TASK TO CARRY OUT ::
With pictures excluded, output exactly the lines that run from the first line of the data below through the line containing "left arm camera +".

TASK INPUTS ::
>>>
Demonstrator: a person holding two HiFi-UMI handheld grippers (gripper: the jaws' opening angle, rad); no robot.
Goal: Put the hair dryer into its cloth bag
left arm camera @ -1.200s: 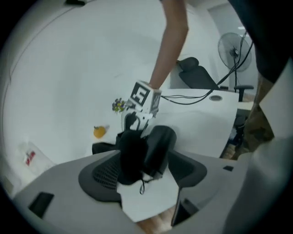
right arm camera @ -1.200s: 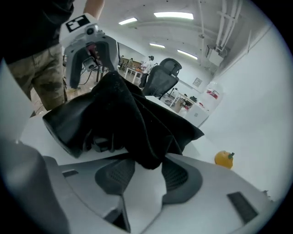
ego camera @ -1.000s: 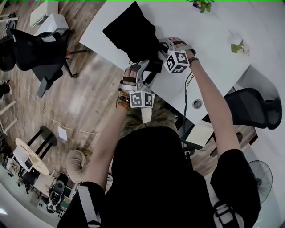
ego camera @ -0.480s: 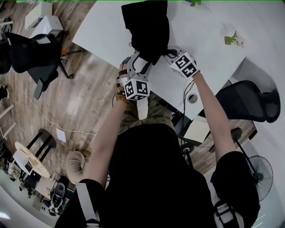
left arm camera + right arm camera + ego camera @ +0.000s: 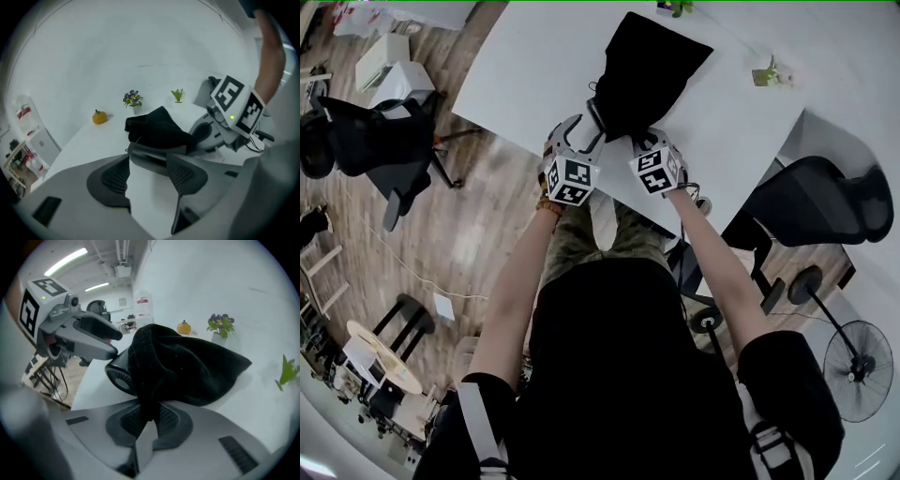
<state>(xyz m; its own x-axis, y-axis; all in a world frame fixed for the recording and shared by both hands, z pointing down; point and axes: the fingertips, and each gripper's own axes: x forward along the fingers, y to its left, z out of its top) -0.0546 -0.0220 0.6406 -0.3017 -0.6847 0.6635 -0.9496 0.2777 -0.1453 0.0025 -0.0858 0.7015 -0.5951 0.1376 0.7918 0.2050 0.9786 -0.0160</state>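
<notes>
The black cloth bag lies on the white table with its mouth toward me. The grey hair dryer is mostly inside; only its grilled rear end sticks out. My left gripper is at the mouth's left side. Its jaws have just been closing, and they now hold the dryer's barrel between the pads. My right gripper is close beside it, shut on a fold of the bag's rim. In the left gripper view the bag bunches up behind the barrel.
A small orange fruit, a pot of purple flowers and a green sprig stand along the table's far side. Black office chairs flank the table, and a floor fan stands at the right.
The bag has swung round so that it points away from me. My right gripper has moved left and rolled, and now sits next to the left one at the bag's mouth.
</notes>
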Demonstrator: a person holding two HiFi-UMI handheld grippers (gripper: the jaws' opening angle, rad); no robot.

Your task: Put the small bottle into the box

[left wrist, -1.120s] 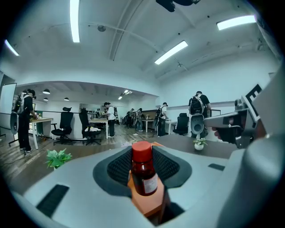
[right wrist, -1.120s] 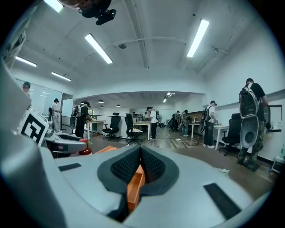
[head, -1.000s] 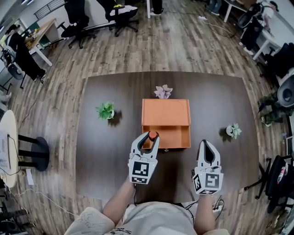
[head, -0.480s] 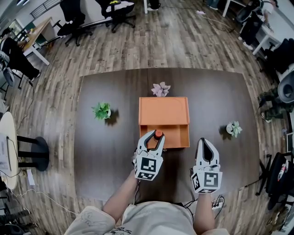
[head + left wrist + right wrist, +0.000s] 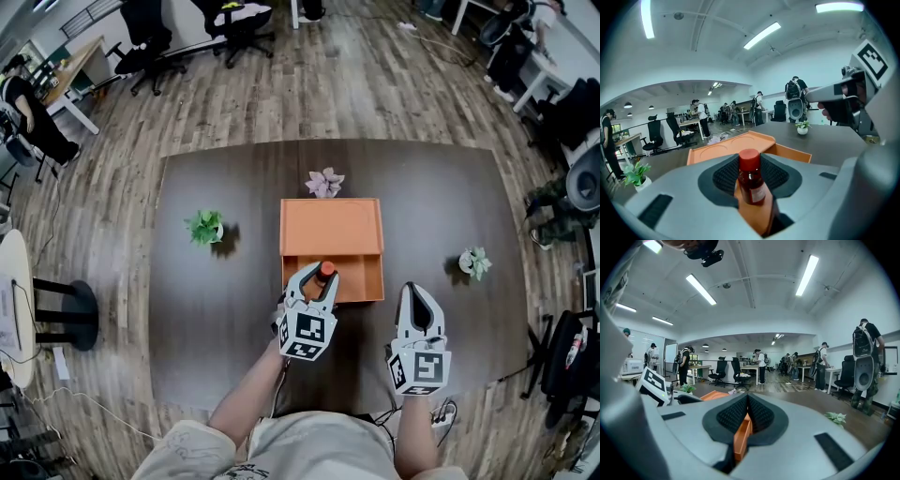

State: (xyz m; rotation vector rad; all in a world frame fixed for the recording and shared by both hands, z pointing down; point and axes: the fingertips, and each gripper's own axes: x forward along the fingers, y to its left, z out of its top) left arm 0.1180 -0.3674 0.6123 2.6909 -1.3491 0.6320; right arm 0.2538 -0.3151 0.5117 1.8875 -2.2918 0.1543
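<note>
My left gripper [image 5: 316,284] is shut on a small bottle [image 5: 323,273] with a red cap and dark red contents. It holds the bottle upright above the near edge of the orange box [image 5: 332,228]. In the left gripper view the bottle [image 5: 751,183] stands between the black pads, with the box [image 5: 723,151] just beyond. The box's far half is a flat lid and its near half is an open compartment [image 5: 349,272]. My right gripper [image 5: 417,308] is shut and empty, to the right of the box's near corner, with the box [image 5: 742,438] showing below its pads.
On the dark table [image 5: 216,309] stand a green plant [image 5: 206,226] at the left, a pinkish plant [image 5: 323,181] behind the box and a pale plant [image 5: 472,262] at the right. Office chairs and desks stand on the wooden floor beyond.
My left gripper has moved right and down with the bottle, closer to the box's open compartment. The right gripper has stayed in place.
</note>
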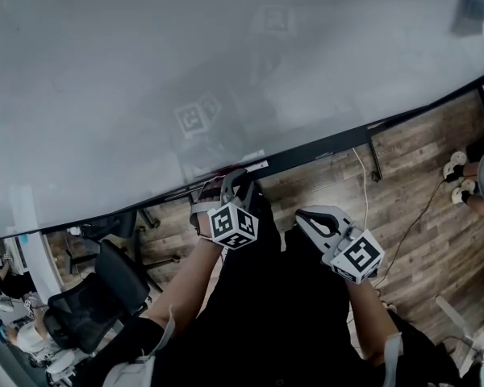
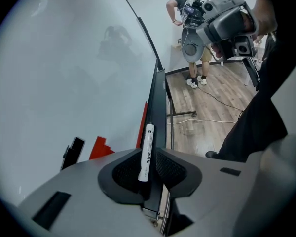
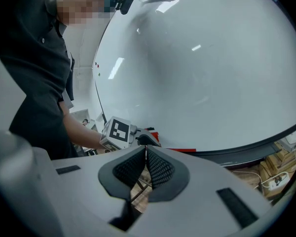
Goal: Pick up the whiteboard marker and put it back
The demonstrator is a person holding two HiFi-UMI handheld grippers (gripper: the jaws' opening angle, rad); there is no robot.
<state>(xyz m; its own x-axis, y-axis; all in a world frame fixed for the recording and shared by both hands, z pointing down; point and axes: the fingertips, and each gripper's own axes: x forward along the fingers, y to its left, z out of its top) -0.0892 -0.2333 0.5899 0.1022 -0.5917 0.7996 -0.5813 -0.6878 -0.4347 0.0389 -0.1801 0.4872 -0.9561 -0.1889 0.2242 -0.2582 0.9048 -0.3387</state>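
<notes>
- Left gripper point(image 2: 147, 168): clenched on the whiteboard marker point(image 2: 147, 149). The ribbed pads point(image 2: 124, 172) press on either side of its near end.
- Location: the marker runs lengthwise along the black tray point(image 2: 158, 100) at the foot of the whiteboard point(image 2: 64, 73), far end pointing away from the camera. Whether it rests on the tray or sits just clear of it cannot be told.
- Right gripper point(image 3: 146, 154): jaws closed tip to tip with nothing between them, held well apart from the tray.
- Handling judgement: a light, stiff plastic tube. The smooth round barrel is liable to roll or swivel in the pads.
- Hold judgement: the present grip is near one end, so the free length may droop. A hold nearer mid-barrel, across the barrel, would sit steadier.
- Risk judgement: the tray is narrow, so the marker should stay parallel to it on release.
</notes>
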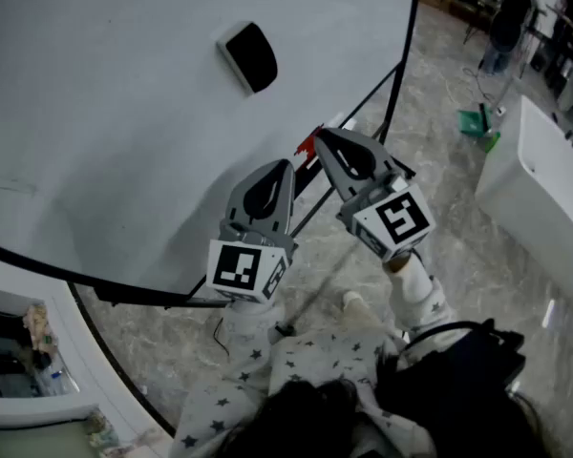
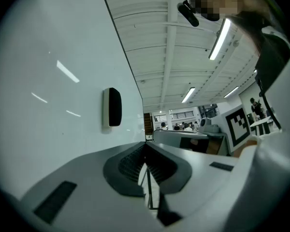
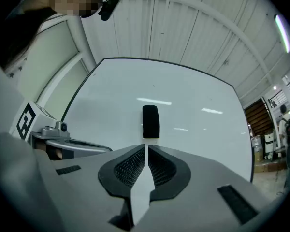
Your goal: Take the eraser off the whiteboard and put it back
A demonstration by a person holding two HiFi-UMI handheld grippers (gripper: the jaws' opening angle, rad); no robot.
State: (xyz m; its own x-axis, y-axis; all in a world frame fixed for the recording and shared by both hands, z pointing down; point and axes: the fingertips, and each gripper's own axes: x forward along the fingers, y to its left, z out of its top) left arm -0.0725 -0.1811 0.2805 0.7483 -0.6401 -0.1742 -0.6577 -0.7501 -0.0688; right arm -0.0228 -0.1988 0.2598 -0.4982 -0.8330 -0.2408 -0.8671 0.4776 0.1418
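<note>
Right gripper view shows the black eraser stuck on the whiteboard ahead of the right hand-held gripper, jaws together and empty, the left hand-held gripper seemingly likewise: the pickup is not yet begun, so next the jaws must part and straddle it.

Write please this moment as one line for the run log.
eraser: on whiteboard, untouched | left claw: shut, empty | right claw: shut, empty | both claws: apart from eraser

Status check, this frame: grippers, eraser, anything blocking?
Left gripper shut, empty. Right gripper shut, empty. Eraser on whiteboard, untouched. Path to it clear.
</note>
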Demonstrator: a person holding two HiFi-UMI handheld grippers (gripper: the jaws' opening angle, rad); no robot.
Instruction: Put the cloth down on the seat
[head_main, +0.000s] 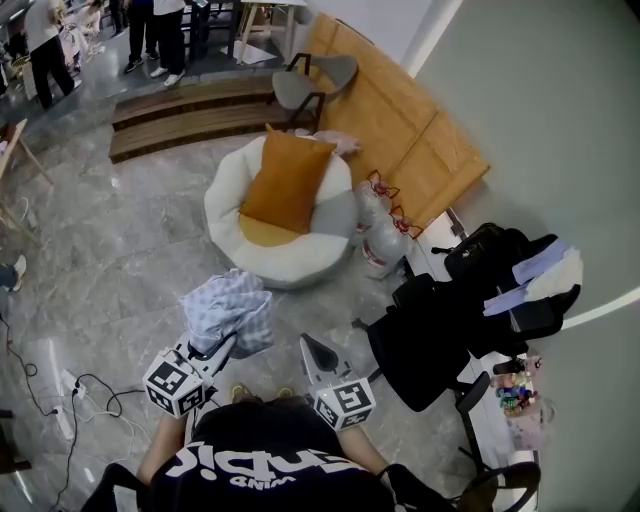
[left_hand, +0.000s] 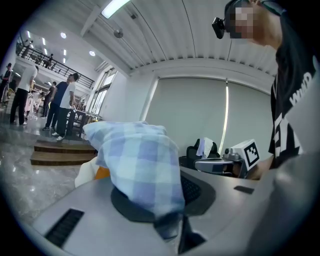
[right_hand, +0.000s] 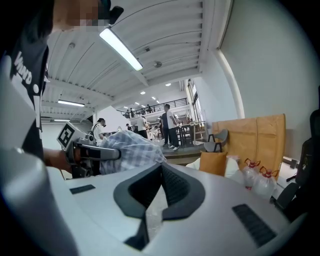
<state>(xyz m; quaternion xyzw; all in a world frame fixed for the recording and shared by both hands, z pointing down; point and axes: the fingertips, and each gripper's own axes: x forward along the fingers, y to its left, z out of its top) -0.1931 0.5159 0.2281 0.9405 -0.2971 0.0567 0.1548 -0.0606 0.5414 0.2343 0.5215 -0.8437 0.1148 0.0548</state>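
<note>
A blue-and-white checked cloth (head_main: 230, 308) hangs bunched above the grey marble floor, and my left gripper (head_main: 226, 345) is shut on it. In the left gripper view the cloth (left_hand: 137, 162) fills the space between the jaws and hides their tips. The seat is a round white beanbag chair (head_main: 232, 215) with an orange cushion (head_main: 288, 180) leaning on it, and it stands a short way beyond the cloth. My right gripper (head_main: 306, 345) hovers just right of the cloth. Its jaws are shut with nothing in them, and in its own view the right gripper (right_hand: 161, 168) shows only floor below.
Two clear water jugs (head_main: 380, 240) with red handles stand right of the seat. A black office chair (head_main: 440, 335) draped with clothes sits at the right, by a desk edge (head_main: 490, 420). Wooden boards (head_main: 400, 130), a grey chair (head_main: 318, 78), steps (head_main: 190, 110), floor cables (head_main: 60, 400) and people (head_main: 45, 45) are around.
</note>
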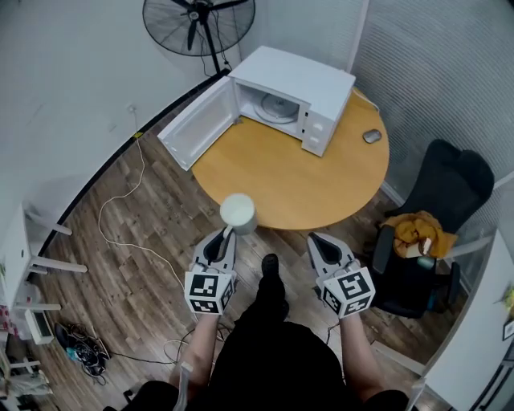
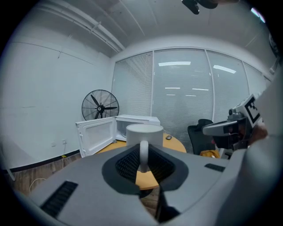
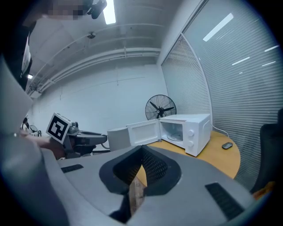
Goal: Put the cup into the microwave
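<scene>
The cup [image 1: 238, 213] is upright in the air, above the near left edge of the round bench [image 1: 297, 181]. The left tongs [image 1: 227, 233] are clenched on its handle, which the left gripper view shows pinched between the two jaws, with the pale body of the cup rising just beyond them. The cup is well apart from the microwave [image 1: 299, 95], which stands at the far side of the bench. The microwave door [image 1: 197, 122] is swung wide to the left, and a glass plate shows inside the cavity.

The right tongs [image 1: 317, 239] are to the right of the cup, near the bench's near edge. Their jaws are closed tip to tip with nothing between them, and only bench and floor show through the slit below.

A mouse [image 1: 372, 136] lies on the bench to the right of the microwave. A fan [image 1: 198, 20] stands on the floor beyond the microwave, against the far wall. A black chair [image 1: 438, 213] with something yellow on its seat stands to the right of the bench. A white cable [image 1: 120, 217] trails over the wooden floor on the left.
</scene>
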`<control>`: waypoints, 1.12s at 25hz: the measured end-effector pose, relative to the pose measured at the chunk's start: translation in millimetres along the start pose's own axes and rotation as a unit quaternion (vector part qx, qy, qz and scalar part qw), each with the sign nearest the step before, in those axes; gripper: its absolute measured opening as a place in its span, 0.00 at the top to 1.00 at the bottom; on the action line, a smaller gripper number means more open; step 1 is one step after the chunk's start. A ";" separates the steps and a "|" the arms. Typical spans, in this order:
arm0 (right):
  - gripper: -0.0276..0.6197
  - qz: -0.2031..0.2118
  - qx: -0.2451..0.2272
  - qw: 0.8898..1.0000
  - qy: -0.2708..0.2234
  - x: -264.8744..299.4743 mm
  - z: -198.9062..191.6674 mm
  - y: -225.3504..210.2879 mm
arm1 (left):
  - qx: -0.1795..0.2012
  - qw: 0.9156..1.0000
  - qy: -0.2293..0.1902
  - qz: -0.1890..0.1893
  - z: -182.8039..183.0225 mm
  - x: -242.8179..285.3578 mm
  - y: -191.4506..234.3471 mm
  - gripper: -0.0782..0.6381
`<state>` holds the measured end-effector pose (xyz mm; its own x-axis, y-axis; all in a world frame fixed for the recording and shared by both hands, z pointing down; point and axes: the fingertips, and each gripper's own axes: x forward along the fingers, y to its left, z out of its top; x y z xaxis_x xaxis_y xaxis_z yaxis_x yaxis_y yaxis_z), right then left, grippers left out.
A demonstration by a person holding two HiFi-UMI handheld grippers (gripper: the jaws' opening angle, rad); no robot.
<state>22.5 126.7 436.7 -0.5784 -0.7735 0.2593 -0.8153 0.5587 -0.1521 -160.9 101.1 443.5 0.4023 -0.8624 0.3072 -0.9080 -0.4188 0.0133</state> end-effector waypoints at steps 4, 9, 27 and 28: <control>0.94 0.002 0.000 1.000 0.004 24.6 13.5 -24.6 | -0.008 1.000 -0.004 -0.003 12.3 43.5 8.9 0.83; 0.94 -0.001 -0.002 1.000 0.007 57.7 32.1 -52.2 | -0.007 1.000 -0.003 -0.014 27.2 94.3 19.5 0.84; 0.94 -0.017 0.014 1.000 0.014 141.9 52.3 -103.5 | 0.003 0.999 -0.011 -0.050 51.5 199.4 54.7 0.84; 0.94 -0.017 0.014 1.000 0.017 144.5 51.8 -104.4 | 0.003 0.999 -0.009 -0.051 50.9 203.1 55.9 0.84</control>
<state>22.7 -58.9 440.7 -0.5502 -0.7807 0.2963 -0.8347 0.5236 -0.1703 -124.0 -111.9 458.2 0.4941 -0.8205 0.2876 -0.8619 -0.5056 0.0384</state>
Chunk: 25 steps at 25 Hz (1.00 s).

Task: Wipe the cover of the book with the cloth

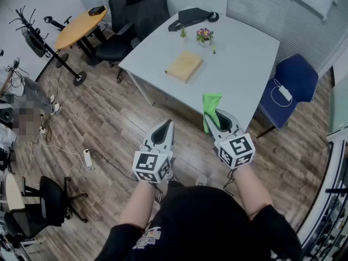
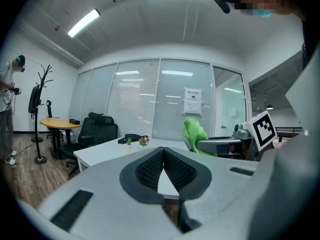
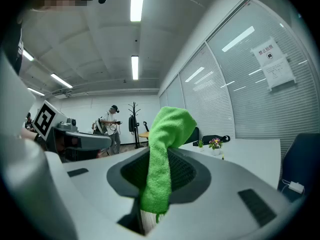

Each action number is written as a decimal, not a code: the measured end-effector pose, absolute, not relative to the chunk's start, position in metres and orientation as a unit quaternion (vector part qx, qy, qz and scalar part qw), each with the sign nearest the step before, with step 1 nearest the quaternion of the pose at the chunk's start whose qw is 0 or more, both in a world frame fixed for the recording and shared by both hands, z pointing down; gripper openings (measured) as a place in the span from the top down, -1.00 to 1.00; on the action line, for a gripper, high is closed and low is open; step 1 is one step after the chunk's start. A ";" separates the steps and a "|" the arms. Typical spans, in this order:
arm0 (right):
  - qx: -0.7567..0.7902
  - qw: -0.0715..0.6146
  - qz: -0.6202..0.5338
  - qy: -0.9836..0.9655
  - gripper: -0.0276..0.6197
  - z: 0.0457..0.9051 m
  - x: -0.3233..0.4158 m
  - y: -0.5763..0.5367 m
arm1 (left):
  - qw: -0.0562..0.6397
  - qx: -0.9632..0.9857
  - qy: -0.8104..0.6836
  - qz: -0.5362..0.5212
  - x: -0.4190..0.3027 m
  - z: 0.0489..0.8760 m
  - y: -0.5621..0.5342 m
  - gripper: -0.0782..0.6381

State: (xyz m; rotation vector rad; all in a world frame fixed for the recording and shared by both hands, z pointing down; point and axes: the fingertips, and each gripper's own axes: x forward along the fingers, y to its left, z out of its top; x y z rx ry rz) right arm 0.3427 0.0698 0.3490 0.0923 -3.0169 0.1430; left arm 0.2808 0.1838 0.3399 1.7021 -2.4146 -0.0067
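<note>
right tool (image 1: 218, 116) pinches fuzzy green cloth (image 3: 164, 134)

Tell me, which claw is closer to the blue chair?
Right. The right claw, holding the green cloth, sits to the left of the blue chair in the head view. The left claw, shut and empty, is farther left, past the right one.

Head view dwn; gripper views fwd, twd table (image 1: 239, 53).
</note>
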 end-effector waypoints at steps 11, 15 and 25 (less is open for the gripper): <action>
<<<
REPLY ::
Demonstrator: a person holding two HiFi-UMI handheld grippers (gripper: the jaws' opening angle, rad); no robot.
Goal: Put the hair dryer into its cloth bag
left arm camera @ -1.200s: 
right arm camera @ -1.200s: 
ego camera @ -1.000s: 
ego camera @ -0.480s: 
left arm camera + right arm camera + ego camera @ +0.000s: 

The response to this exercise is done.